Feux de la Saint-Jean dans la vallée d'Amarin
Au début de l’été, en quittant Thann pour la vallée de la Thur, on aperçoit de curieuses tours de bois sur les versants exposés. Au fil des semaines, elles s’élèvent, empilées avec art par les jeunes femmes et hommes du village. Une grande tour atteint plus de dix mètres de haut, à côté de laquelle se dressent une ou deux petites tours. On les appelle ici en Alsace des « torches », car elles doivent être allumées lors de la fête du solstice d’été. Autrefois, les ‘conscrits’ étaient responsables de la construction. Quand il y avait moins de conscrits, la coutume était parfois menacée. Mais il s’est toujours trouvé des associations, des groupes de jeunes ou des comités des fêtes pour se charger volontiers de ce travail bénévole. Ils sont souvent soutenus par le maire, qui sent l’importance de cette tradition pour la vie de son village.
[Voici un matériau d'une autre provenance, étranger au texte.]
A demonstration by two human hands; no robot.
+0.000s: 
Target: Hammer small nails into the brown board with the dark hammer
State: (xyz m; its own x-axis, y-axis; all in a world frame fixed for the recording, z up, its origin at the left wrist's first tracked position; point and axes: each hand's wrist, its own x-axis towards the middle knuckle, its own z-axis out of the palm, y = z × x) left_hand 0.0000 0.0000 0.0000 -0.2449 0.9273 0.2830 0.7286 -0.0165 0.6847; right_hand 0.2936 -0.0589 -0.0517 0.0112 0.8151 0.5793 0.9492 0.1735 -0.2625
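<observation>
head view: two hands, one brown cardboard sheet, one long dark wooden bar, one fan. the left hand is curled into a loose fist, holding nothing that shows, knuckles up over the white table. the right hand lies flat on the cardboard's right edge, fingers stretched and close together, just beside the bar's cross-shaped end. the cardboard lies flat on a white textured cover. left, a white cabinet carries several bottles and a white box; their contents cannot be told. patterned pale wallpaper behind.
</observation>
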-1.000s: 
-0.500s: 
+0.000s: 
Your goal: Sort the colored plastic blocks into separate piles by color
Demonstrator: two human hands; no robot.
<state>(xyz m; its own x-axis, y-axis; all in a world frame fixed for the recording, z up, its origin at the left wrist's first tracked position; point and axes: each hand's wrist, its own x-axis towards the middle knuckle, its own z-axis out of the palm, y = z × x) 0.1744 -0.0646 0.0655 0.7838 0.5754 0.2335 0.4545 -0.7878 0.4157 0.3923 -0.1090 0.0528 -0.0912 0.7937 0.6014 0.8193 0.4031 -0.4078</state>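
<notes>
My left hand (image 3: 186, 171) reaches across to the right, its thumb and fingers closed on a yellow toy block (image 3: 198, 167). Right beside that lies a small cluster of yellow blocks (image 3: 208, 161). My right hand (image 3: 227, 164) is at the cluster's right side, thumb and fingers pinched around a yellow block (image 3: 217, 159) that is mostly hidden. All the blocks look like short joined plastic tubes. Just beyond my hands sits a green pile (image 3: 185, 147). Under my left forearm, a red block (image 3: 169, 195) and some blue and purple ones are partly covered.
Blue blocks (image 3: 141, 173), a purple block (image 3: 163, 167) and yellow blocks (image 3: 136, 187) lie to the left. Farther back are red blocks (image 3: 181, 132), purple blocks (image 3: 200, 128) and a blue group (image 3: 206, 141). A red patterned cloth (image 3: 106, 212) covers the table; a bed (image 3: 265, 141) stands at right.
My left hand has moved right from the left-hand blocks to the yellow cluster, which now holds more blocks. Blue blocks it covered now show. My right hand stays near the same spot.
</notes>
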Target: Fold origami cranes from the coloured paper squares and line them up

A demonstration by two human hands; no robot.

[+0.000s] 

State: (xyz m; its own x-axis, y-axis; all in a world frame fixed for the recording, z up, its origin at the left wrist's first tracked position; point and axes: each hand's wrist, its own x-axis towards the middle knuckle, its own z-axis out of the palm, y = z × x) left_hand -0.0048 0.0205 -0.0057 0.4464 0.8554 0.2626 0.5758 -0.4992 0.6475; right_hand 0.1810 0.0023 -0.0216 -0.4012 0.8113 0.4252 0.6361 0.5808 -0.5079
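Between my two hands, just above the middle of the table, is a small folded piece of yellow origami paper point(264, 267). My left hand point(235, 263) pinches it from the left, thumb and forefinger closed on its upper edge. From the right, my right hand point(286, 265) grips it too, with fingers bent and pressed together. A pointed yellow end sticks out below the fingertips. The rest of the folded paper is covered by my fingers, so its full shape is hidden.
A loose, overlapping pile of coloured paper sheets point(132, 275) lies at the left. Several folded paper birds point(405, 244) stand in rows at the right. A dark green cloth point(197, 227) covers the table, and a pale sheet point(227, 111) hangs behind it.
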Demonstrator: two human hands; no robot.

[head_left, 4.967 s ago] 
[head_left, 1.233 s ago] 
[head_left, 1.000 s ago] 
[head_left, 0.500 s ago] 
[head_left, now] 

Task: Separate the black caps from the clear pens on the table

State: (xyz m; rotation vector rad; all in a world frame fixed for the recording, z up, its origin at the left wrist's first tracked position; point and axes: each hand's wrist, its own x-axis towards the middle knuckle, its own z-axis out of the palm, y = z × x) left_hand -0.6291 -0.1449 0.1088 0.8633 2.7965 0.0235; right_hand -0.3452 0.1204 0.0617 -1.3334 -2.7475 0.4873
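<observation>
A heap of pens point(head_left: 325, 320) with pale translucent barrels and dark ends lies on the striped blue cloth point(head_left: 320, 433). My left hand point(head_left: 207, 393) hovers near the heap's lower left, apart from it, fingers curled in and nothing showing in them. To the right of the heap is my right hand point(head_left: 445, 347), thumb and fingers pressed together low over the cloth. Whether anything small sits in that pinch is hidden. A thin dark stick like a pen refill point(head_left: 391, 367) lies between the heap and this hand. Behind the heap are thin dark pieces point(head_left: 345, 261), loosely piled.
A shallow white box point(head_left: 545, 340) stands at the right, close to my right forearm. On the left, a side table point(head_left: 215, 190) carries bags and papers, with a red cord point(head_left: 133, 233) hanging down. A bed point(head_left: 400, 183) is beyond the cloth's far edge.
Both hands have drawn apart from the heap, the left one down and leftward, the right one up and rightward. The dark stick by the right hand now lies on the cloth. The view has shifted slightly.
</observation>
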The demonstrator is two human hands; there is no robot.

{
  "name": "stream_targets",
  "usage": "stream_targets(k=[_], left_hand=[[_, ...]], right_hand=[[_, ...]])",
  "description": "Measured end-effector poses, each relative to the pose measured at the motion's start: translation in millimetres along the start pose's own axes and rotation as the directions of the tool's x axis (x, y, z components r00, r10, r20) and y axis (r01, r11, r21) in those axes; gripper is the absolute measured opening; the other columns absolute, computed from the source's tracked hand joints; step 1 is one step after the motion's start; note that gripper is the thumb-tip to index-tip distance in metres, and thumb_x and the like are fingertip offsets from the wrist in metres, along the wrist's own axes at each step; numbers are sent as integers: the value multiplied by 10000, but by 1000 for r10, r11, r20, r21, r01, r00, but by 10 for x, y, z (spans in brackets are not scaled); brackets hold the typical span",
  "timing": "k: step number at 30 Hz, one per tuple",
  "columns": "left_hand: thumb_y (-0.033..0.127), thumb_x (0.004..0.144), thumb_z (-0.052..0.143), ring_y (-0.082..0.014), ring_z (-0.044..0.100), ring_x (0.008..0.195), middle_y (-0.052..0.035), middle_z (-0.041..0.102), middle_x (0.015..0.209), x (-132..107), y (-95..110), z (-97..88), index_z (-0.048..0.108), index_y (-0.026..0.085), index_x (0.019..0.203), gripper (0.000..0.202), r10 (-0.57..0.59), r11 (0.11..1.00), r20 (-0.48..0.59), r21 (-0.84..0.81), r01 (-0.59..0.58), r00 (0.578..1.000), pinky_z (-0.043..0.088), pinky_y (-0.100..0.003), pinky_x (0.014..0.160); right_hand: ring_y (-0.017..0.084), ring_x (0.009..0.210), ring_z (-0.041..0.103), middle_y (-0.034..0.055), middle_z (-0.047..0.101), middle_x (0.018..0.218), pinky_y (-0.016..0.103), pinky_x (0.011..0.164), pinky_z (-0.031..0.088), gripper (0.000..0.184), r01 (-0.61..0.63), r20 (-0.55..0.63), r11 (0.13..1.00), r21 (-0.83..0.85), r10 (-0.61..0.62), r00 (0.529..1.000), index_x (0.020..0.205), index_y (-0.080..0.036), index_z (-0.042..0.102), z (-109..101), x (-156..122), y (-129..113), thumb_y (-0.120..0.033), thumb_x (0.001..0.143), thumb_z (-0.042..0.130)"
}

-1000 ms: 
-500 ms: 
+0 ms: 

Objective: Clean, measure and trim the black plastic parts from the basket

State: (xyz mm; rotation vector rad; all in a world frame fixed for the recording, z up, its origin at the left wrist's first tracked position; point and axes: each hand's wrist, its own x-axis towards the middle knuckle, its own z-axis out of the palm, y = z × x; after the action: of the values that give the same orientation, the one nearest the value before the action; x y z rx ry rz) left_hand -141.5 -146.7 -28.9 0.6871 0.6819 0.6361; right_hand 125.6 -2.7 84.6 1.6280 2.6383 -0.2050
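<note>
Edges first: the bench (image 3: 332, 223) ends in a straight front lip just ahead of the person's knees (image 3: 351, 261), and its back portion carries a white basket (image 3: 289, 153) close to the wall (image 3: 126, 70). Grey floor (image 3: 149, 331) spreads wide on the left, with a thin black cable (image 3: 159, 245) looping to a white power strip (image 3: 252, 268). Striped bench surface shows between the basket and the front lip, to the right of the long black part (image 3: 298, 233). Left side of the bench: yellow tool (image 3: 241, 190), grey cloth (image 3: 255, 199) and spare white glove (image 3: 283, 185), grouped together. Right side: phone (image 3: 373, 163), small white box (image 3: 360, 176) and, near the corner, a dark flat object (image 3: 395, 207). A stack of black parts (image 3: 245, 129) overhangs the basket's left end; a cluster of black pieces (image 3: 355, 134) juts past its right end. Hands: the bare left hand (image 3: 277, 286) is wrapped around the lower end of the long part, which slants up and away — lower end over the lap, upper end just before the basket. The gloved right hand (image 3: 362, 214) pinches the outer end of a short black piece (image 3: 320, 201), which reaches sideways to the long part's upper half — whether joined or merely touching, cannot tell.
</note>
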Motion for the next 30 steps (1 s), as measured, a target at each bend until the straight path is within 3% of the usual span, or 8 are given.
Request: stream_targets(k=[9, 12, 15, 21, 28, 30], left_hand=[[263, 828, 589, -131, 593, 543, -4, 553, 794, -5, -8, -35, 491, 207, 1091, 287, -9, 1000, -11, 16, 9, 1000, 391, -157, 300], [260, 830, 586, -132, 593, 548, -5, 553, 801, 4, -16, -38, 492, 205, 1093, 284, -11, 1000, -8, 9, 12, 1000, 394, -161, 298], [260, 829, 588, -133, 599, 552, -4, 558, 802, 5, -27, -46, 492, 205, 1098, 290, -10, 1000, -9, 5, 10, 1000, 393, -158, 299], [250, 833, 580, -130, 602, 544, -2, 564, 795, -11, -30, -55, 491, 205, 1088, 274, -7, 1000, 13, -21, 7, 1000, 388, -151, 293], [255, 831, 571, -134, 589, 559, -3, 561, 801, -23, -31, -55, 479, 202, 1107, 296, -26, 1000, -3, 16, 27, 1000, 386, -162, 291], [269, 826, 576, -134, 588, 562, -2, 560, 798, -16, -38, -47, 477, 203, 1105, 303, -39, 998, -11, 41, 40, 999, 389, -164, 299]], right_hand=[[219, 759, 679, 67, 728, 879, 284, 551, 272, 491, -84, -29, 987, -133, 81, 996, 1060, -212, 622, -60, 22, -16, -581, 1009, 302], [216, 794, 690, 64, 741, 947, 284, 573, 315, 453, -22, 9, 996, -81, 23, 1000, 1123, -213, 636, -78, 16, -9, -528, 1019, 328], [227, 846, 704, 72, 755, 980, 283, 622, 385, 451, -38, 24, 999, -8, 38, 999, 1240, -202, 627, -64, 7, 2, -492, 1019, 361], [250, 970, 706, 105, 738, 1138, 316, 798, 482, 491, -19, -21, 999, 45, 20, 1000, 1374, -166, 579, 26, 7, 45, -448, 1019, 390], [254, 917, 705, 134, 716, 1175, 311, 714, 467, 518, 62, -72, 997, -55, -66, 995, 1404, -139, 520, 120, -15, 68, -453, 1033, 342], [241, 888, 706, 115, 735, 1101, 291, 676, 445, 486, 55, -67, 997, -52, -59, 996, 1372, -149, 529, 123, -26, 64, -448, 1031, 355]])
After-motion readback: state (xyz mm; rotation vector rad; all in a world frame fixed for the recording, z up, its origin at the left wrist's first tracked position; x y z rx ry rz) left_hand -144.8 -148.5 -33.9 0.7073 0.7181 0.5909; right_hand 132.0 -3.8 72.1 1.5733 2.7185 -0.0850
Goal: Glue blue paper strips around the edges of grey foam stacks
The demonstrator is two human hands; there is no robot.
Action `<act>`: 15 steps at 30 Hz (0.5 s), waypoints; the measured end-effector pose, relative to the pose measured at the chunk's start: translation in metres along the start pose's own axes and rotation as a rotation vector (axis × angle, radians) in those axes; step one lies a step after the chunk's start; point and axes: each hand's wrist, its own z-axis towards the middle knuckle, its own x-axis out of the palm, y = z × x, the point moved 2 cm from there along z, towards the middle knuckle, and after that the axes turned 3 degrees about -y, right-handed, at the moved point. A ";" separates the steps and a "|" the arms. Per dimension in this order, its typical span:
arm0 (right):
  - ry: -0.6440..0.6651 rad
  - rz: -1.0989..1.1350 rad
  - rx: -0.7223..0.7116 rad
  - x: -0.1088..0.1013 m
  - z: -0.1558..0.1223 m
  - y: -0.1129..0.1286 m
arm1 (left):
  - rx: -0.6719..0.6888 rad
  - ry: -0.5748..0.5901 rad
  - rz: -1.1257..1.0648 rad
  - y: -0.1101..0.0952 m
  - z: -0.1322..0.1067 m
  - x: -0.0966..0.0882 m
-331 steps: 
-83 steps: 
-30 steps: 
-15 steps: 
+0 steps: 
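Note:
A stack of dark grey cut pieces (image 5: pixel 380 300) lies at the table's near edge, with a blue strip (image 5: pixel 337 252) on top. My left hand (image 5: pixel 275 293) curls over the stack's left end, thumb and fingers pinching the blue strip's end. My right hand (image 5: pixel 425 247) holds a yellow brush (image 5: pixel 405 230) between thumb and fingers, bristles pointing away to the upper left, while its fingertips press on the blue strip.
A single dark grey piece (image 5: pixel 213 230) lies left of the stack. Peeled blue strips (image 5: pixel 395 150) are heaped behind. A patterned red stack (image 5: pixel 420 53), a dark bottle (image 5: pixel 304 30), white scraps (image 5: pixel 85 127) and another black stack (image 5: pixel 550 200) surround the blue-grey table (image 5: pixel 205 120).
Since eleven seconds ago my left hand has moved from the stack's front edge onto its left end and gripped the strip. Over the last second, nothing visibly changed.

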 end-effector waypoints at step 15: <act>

La fête du solstice d’été a généralement lieu le week-end autour du 24 juin. Des tables et des bancs sont installés dans une prairie, où se trouve peut-être aussi un four pour la ‘flammakucha’, des saucisses au barbecue ou du sanglier à la broche sont servis, des boissons sont proposées et la musique est assurée par un groupe ou un disc-jockey. En fin de journée, de nombreuses familles affluent vers la montagne, c’est la fête la plus importante du village. Lorsqu’il fait vraiment nuit, vers 23 heures, la jeunesse allume enfin la torche, la cérémonie est bien réglée. Lorsque l’immense tour de feu s’embrase, un petit feu d’artifice vient couronner le tout.
Une célébration du solstice d’été est une tradition dans de nombreux pays d’Europe depuis des siècles. Le jour le plus long de l’année était déjà connu des peuples du Proche-Orient il y a 11 000 ans. Dans les sociétés agricoles, une bonne célébration devait garantir une bonne récolte. La lumière des feux symbolise la force vivifiante du soleil. L’Église chrétienne a placé la fête de la naissance de Jésus au solstice d’hiver, le solstice d’été étant occupé par la fête de la naissance de Jean-Baptiste. Selon les évangiles, il serait né six mois avant le Christ. Les chrétiens ont associé les deux fêtes en citant le passage de l’Évangile « Il [Jésus] doit croître et moi [Jean] je dois décroître » (Jean 3,30), qui fait allusion à la baisse de la luminosité à partir du 21 juin. Ainsi, la Saint-Jean est en quelque sorte le pendant estival de Noël.
Avec l’aide des pouvoirs séculiers, l’Église a tenté d’interdire les feux du solstice d’été. Un sermon de saint Euloge / Saint-Éloi datant du milieu du 7e siècle nous est parvenu : personne ne devait participer à ces « danses tourbillonnantes ou bondissantes ou caraules [une sorte de danse de la ronde] ou chants diaboliques », mais il était difficile d’interdire de telles coutumes bien ancrées. Un texte de 1544 décrit les superstitions liées aux feux de solstice païens comme suit : « On les allumait aux carrefours des champs pour empêcher les sorcières et les magiciennes de passer la nuit ; on brûlait parfois des herbes ramassées le jour de la Saint-Jean pour éloigner la foudre, le tonnerre, la grêle et la tempête, et on croyait que ces fumigations éloignaient les démons et les tumultes ». Lors des feux de joie, toute la population du village se rassemblait autour d’un bûcher cérémoniel : dès que le feu s’éteignait, les jeunes couples traversaient le bûcher pour garantir leur fertilité. D’autres villageois le franchissaient également pour se protéger des maladies. La hauteur du saut était proportionnelle à la quantité de récolte qu’un paysan pouvait espérer. Dans certaines régions, le bétail était conduit à travers l’épaisse fumée. On attribuait à ces fumigations un effet protecteur. Comme lors de la nuit de la Saint-Sylvestre, on lançait des feux d’artifice pour que le bruit fasse fuir les mauvais esprits. Parfois, on brûlait vifs des animaux mal-aimés : chats noirs, serpents, crapauds, rats… bref, tous ceux qui étaient associés à la sorcellerie ! Le lendemain matin, les cendres étaient répandues dans les champs dans l’espoir de les rendre fertiles.Ces magnifiques fêtes avec le « Feu de la Saint-Jean » sont célébrées dans tous les villages de la vallée de l’Amarin : Oderen, Husseren Wesserling, Fellering, Mollau, Wildenstein, Ranspach, Saint Amarin, Moosch, Kruth, Urbes.